"How do we know Bicom therapy is effective?"
This is one of the most common questions our team receives, and it's one that we are happy to answer. We always recommend potential clients attend one of our training seminars to see for themselves, but if you can't be there to see it in action, the next best thing is an independent double-blind study. We've broken down this study, undertaken by researchers in Austria and Italy, to help explain the fundamentals.
Researchers started with the hormone Thyroxine, which is secreted by the thyroid gland and in normal amounts is essential for metamorphosis in amphibians. In larger than normal amounts, however, Thyroxine can slow and even inhibit metamorphosis of tadpoles, which was the focus of this study. Researchers used the BICOM device to scan the wave signatures of a higher-than-usual thyroxine solution, and subsequently used the BICOM to confer the wave signatures to the water in which the tadpoles were living.

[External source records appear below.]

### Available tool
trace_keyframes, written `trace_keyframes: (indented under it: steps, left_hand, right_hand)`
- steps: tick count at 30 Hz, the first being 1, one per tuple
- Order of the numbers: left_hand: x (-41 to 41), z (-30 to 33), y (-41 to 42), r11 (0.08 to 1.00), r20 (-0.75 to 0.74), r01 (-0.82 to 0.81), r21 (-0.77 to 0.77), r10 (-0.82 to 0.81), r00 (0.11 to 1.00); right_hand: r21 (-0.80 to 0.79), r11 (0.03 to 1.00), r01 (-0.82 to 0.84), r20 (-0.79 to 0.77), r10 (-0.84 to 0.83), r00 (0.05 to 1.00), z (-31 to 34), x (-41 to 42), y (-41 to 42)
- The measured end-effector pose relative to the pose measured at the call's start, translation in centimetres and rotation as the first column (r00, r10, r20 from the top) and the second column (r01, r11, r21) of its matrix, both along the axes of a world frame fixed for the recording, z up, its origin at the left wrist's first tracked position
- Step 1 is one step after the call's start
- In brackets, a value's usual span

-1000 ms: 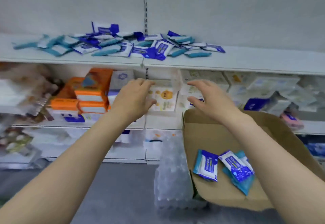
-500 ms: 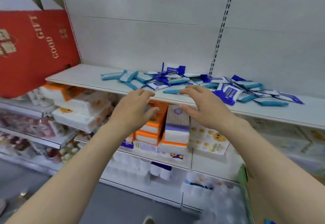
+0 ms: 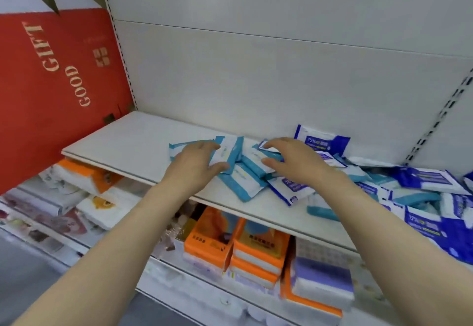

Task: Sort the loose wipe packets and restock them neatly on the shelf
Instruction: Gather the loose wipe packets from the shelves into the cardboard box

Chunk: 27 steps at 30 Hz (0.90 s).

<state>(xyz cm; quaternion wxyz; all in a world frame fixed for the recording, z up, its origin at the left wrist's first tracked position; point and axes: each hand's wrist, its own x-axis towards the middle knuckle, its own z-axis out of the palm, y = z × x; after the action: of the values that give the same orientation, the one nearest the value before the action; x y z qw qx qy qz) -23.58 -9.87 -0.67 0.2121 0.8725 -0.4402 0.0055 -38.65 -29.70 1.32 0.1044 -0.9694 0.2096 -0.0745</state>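
- Head view: your left hand [image 3: 195,165] rests with spread, relaxed fingers on the teal wipe packets [image 3: 231,158] at the left end of the heap on the shelf [image 3: 122,143]; it grasps nothing.
- Your right hand [image 3: 294,161] hovers loosely curved over the blue wipe packets [image 3: 289,190]; whether it pinches one, you cannot tell.
- The heap runs rightward along the shelf from your hands. The nearest teal packets lie with long axes slanting away from you, closer to your left hand.
- One blue packet [image 3: 322,141] leans against the back panel, just beyond your right hand.
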Motion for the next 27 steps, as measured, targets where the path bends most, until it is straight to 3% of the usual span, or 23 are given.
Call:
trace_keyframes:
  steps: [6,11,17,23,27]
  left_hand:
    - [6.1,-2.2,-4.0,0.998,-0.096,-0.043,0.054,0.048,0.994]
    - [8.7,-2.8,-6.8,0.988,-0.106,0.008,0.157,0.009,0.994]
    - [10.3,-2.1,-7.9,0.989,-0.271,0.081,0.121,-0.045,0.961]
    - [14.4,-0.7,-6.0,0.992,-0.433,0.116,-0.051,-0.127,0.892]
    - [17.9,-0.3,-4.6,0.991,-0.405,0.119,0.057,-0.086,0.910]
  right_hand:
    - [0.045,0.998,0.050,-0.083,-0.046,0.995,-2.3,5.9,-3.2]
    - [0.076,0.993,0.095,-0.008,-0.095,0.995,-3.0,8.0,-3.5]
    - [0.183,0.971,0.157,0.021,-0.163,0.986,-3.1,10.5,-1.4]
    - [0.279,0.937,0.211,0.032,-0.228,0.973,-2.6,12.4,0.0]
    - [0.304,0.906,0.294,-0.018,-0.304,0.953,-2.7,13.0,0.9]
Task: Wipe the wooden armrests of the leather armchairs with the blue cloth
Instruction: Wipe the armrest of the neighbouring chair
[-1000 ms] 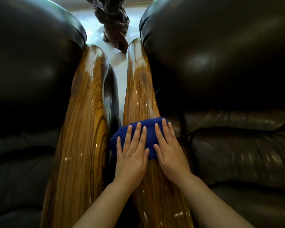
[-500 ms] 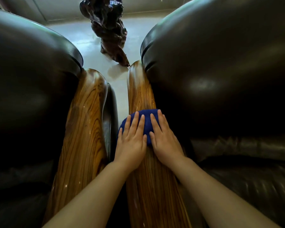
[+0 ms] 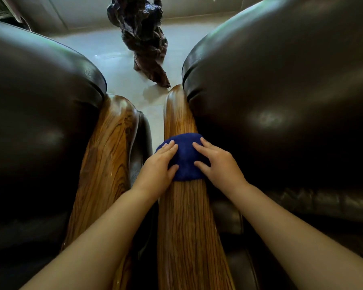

Even though the water had no actual Thyroxine hormones in it, the tadpoles' growth (or lack thereof) made it seem as though there was too much Thyroxine in the water, and their growth was inhibited much the same way it would be if there actually was a concentration of "too much" Thyroxine in the water.
The authors of the paper clarify that the results should not be taken as an indicator for therapeutic use, but rather that the electronic transfer of chemical information is possible. More studies are on the way that will hopefully be able to more firmly indicate the efficacy of BICOM therapy, but the results of this study give us hope for the future of the treatment method and for BICOM therapy!